* Problem details
Scan the data below for the string "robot". Show every line where it turns up.

* Information
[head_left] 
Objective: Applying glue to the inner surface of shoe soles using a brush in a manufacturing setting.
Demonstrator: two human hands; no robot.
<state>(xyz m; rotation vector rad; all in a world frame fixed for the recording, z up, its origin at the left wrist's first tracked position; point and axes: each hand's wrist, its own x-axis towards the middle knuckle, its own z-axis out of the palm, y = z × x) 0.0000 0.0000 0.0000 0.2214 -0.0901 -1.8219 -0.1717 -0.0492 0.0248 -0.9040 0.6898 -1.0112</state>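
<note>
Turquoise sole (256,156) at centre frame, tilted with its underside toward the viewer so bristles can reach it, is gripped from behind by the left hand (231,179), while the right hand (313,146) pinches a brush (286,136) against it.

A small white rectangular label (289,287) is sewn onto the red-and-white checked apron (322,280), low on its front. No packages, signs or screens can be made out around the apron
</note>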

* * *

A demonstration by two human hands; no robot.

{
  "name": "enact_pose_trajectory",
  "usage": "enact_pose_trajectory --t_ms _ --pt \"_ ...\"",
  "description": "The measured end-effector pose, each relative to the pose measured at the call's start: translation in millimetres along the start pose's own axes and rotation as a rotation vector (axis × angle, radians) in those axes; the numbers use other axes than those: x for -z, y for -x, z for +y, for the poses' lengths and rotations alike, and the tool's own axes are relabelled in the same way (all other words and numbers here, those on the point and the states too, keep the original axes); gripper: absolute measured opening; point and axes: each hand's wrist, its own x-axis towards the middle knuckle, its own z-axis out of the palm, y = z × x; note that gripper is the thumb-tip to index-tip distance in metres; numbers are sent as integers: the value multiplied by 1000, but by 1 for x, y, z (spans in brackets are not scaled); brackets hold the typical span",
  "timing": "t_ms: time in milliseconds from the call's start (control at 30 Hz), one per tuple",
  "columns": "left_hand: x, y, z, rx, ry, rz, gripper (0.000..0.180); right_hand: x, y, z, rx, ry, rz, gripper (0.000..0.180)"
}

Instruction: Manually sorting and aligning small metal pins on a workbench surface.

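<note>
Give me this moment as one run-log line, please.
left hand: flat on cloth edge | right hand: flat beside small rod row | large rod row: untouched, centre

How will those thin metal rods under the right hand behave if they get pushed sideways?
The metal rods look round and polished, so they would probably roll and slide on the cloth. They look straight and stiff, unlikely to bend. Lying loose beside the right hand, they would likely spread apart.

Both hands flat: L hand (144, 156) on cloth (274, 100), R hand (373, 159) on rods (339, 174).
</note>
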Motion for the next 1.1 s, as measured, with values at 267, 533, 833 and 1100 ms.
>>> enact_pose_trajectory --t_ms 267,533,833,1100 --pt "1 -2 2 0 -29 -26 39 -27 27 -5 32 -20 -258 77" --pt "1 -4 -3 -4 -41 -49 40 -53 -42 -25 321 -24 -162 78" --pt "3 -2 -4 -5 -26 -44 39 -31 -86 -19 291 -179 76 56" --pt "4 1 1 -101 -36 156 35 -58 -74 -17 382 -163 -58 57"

* The completed task
Demonstrator: two human hands; no robot.
A demonstration by two human hands; no robot.

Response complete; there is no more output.